- _What you are asked to do_:
Begin at the first line of the data and copy each line through the one containing "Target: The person", that line included, with no pictures.

- _Collected data_:
§ §

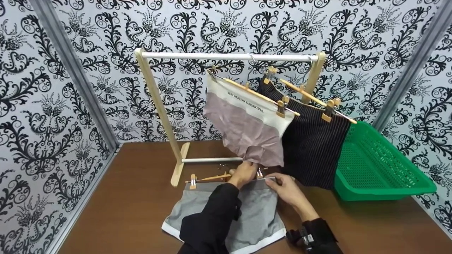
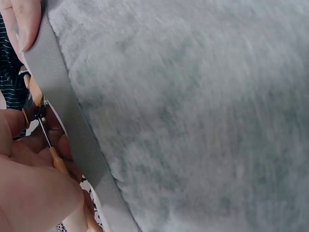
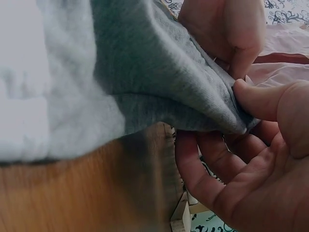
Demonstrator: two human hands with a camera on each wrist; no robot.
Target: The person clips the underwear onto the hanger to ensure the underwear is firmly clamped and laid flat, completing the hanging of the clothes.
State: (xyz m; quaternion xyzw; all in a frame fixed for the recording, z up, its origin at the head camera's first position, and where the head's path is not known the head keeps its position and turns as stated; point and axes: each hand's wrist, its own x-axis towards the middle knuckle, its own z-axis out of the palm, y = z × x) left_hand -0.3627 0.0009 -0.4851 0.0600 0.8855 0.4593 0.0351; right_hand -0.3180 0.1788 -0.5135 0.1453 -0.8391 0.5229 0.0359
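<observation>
A grey garment point(image 1: 259, 204) with a white hem lies flat on the table, its waistband toward the rack. Along that waistband runs a wooden clip hanger point(image 1: 212, 177), with its left clip point(image 1: 192, 181) on the cloth. My left hand point(image 1: 244, 173) grips the hanger's right end; in the left wrist view its fingers pinch the right clip point(image 2: 35, 104) beside the waistband edge. My right hand point(image 1: 287, 190) pinches the waistband's right corner between thumb and fingers, plain in the right wrist view point(image 3: 251, 159). Whether the right clip's jaws have cloth between them is hidden.
Behind my hands stands a wooden rack with a white rail point(image 1: 197, 55). A pink-and-white garment point(image 1: 247, 123) and a black striped garment point(image 1: 312, 148) hang from it on clip hangers, low over my hands. A green basket point(image 1: 385, 192) stands at the right.
</observation>
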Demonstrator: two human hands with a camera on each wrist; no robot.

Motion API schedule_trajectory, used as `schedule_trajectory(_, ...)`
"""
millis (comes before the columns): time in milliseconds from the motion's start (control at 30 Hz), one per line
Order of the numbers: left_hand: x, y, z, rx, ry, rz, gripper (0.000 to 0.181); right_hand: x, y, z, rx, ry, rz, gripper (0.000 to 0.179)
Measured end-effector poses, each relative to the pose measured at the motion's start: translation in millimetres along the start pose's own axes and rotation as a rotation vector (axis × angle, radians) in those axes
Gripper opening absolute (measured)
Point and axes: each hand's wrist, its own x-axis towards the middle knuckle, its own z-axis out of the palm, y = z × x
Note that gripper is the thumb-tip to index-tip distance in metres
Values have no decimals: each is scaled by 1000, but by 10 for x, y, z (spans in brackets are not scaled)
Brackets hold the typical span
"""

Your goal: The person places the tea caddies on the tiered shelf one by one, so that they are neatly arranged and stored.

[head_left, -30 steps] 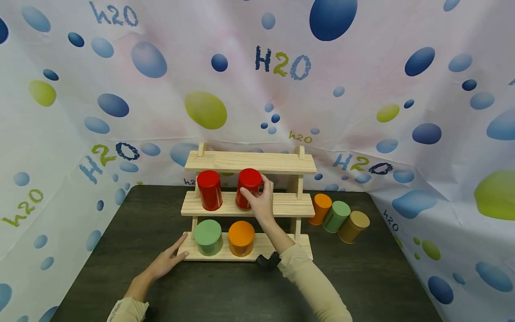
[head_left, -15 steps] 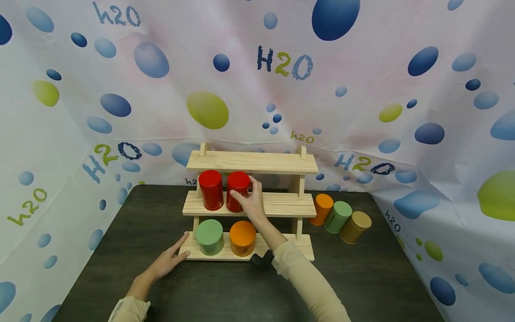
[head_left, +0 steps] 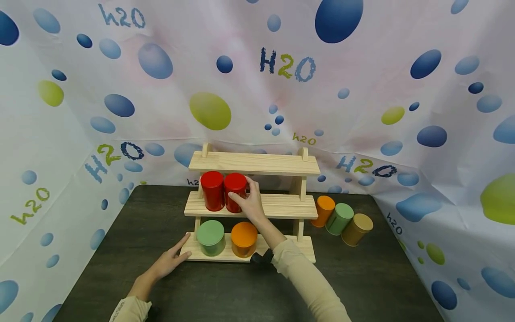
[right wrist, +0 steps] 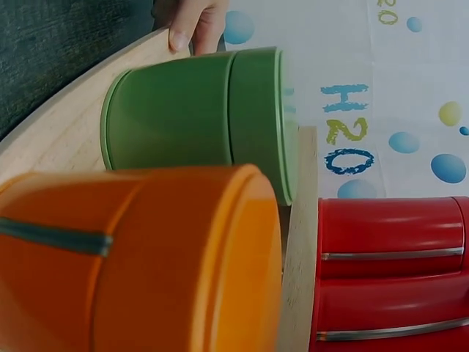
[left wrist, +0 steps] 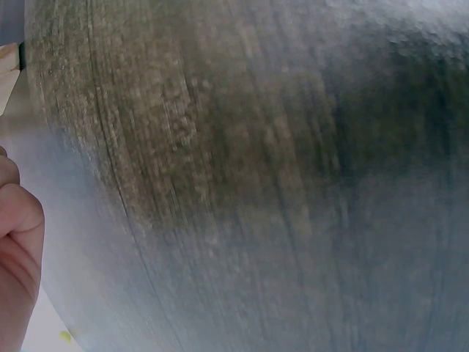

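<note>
Right hand (head_left: 250, 203): yours is grasping the nearer red canister (head_left: 235, 181), thumb in front, fingers round its right side.
Canister's place: upright on the wooden middle shelf (head_left: 281, 205), left of frame centre, just beside the other red canister (head_left: 213, 192).
Shift: within the last second you brought it leftward, closing the gap.
Meaning: this placement seems nearly settled.
Left hand (head_left: 166, 261): your extended fingers rest against the bottom shelf (head_left: 301, 250), lower left of centre.

Pale, creased sheeting (head_left: 257, 100) printed with blue and green ovals (head_left: 210, 111) and H2O lettering (head_left: 286, 66) stands on 3 sides: beyond the far, left and right edges of the dark, wood-grained table (head_left: 217, 290).
</note>
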Motion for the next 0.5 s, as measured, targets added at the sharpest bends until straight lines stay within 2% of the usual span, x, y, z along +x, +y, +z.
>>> schedule_trajectory(500, 12, -2, 2, -1, -6, -6, 72, 102, 67, -99, -11, -121, -24, 61)
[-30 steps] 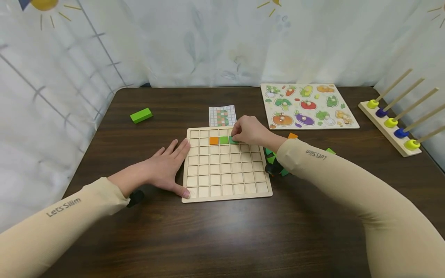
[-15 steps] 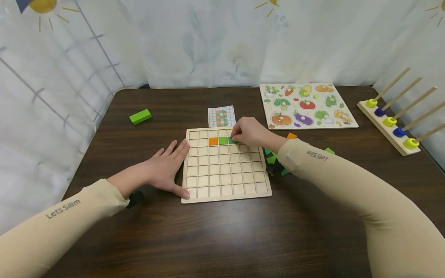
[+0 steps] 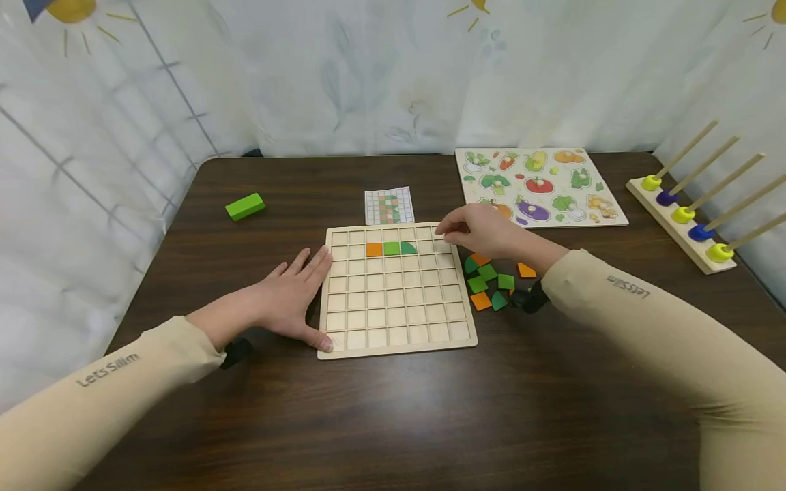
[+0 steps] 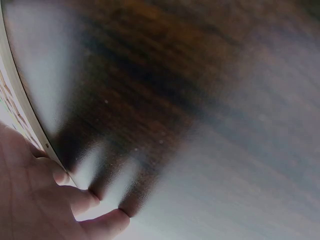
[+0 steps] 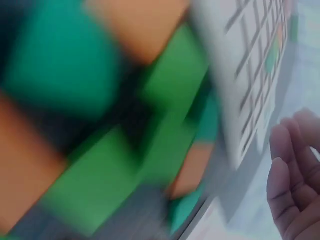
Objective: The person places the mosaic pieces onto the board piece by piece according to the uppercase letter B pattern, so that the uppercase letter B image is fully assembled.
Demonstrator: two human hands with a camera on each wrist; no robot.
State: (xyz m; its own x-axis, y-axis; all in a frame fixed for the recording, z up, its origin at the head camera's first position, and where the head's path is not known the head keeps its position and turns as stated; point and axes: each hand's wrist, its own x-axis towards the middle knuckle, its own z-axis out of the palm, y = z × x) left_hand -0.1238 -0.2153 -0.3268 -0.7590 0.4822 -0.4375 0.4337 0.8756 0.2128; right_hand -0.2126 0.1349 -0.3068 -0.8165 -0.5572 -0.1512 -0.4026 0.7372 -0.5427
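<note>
A wooden grid board [image 3: 399, 352] lies on the dark table. My left hand [image 3: 291, 296] rests spread against its left edge, thumb on the lower left corner. In one row near the top sit an orange square tile [image 3: 374, 250], a green square tile [image 3: 391, 248] and a dark green quarter-circle tile [image 3: 408, 248]. Over the board's upper right corner hovers my right hand [image 3: 482, 230], fingers loosely bent with nothing between them. Several loose tiles [image 3: 487, 273], orange and green, lie beside the board's right edge; they appear blurred in the right wrist view.
A printed pattern card [image 3: 389, 206] lies just behind the board. Behind my right hand is a vegetable puzzle board [image 3: 538, 167]. A peg stand [image 3: 675, 221] with yellow and blue rings stands at far right. One green block [image 3: 245, 206] sits at back left.
My right hand has let go of the dark green quarter-circle tile, leaving it in the grid, and moved right. The loose tiles beside the board have come into view. My left hand stays put.
</note>
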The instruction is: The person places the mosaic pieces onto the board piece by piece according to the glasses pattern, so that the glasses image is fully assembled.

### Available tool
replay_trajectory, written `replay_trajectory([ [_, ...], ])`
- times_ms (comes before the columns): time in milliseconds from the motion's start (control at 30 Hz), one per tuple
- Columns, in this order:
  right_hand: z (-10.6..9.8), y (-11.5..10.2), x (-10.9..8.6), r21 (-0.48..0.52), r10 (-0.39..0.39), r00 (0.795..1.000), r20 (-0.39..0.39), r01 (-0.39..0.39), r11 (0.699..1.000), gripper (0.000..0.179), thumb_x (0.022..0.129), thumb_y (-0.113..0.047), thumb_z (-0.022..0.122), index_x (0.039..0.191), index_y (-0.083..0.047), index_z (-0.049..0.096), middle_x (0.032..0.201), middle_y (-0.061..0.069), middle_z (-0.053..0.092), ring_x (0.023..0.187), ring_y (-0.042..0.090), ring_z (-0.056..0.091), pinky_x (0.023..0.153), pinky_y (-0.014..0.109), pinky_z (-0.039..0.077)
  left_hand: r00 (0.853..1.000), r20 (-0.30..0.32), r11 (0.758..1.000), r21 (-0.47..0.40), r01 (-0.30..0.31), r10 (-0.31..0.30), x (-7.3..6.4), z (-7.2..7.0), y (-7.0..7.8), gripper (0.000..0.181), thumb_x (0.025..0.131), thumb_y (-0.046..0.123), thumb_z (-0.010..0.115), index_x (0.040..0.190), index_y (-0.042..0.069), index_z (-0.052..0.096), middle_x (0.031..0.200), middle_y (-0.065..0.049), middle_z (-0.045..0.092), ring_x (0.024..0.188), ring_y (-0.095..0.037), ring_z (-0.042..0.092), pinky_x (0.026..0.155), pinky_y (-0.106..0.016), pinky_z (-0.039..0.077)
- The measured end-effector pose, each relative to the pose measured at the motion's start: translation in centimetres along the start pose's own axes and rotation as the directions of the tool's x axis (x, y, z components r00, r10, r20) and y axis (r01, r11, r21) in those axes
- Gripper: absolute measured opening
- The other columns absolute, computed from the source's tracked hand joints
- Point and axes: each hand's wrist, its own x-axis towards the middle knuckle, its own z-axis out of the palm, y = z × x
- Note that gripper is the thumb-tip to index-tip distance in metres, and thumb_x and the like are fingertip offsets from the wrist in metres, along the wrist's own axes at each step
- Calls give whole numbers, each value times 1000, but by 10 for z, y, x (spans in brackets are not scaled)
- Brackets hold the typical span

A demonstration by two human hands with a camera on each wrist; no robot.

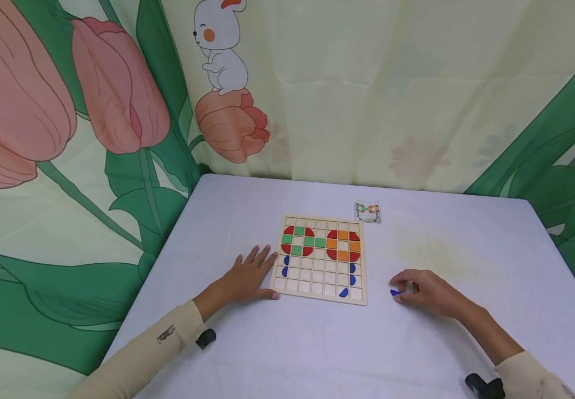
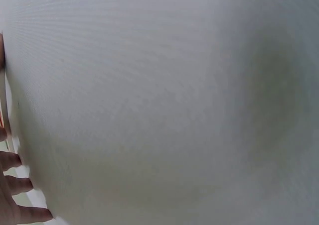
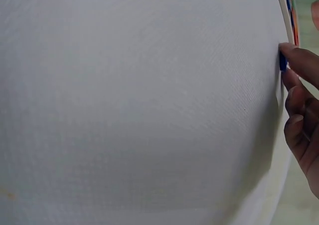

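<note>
A square wooden grid board (image 1: 316, 276) lies on the table, with red, green, orange and blue pieces set in its squares. At its left edge is my left hand (image 1: 247, 275), fingers spread, with fingertips and thumb touching the board's side. My right hand (image 1: 429, 291) is over the table to the right of the board. Between thumb and index finger it pinches a small blue half-round piece (image 1: 395, 292), also visible as a blue piece (image 3: 283, 60) in the right wrist view. Only some fingers (image 2: 19, 184) show in the left wrist view.
A small pattern card (image 1: 368, 212) lies behind the board's far right corner, showing a coloured grid. White cloth covers the table (image 1: 417, 360). A printed curtain (image 1: 342, 100) with tulips and a rabbit hangs behind and beside the table.
</note>
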Motion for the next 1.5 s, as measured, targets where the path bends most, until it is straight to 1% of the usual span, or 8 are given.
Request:
replay_trajectory([
  [167, 2, 0, -2, -12, -16, 1000, 15, 16, 1000, 29, 86, -26, 80, 113, -16, 76, 84, -12, 60, 75, 4, 50, 62, 19, 44, 1000, 5, 1000, 1, 5, -5, 1, 2, 0, 107, 82, 76, 60, 162, 20, 17, 170, -9, 11, 156, -39, 8, 114, -70, 23],
  [367, -1, 4, -5, 39, -69, 997, 47, 67, 997, 26, 89, -20, 76, 115, -16, 77, 85, -12, 62, 73, 4, 49, 60, 19, 42, 1000, -1, 1000, -7, 9, -9, 1, 2, 0, 107, 81, 75, 61, 162, 20, 18, 170, -9, 11, 156, -39, 9, 114, -71, 23],
  [500, -1, 6, -6, 79, -51, 997, 54, 46, 996, 27, 89, -21, 76, 115, -15, 76, 86, -10, 62, 75, 4, 50, 62, 19, 43, 1000, -4, 1000, -11, 9, -9, 1, 2, -1, 107, 81, 75, 61, 162, 20, 18, 170, -9, 11, 156, -39, 9, 114, -71, 23],
  [700, 2, 6, -8, 99, -38, 999, 24, 35, 994, 24, 88, -20, 78, 111, -15, 76, 84, -9, 60, 74, 6, 51, 61, 20, 43, 1000, -8, 1000, -2, 4, -4, 0, 3, 0, 107, 81, 76, 60, 162, 20, 18, 170, -9, 11, 156, -39, 9, 114, -70, 23],
  [1000, 6, -5, -6, 44, -23, 1000, -2, 23, 999, 14, 91, -18, 75, 104, -20, 70, 94, -8, 65, 78, 5, 53, 65, 19, 47, 1000, -15, 1000, -6, -1, 1, -1, 1, 1, 107, 82, 75, 61, 162, 19, 19, 170, -9, 13, 156, -39, 10, 114, -70, 23],
  [1167, 7, -15, -1, 42, -19, 1000, -19, 20, 999, 14, 93, -13, 71, 105, -19, 68, 98, -6, 67, 78, 6, 54, 66, 19, 49, 1000, -13, 1000, -5, -3, 3, -2, 0, 1, 107, 82, 75, 61, 162, 19, 19, 170, -10, 12, 156, -39, 10, 114, -70, 23],
  [1267, 9, -20, 5, 58, -26, 999, -19, 27, 998, 15, 94, -13, 70, 108, -17, 67, 96, -6, 67, 78, 7, 55, 65, 19, 49, 1000, -11, 1000, -5, -1, 1, -1, 0, 0, 107, 82, 75, 61, 162, 19, 18, 170, -10, 12, 156, -40, 9, 114, -70, 23],
  [1500, 15, -34, 26, 105, -76, 997, 19, 73, 992, 18, 94, -18, 71, 111, -15, 69, 88, -7, 65, 73, 9, 54, 61, 20, 47, 1000, -7, 1000, 3, -2, 2, -1, 2, 1, 106, 83, 76, 60, 162, 20, 17, 170, -9, 11, 156, -38, 9, 114, -70, 23],
])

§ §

- _Solution to the problem_:
Demonstrator: two human hands with a camera on each wrist; no robot.
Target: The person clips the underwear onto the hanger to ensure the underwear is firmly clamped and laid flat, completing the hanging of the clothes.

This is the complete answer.